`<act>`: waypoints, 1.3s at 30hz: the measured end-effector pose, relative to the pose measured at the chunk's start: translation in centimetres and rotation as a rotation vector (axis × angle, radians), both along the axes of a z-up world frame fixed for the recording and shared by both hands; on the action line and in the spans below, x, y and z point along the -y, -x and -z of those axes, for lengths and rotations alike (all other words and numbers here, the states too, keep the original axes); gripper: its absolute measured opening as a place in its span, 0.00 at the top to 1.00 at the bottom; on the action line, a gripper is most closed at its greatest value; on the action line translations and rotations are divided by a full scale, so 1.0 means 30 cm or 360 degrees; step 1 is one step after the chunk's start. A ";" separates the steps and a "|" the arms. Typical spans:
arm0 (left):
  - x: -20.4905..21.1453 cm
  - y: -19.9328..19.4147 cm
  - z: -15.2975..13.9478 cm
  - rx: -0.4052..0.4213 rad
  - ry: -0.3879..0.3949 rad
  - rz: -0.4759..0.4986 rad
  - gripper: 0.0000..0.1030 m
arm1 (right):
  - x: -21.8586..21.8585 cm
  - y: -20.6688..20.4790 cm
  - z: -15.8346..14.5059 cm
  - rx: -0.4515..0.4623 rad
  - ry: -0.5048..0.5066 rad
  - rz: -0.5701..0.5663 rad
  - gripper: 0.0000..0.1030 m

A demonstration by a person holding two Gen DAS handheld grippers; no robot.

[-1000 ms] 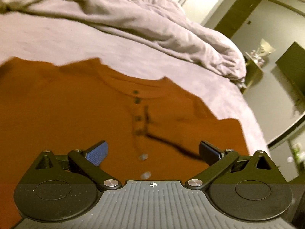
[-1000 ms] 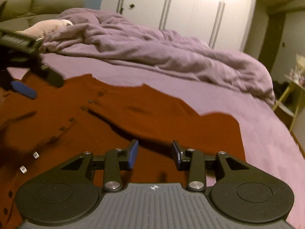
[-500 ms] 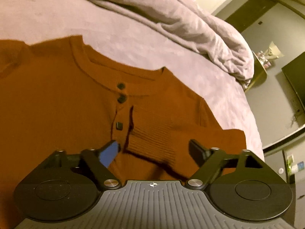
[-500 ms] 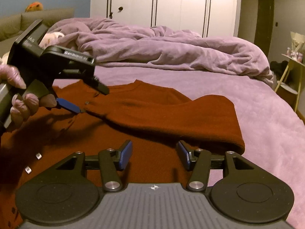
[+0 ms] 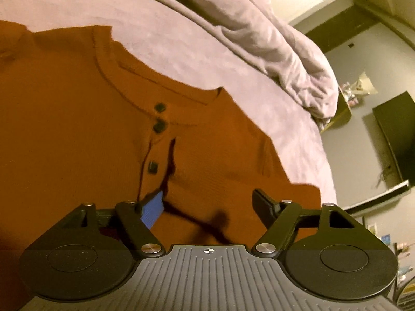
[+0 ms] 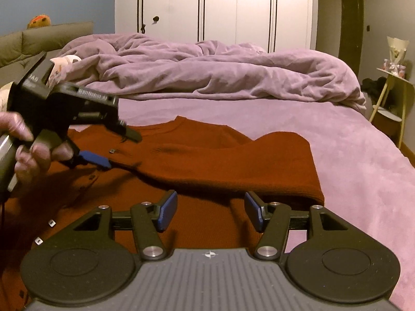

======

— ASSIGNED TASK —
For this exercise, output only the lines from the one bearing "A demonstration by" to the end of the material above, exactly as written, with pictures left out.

— TASK RESULT —
A demonstration by a person holding two Gen DAS handheld grippers; no robot.

[-1000 ms] 
[-1000 ms] 
[-500 ms] 
[-500 ms] 
[+0 ms] 
[+0 ms] 

The response is finished, and the exercise is complete.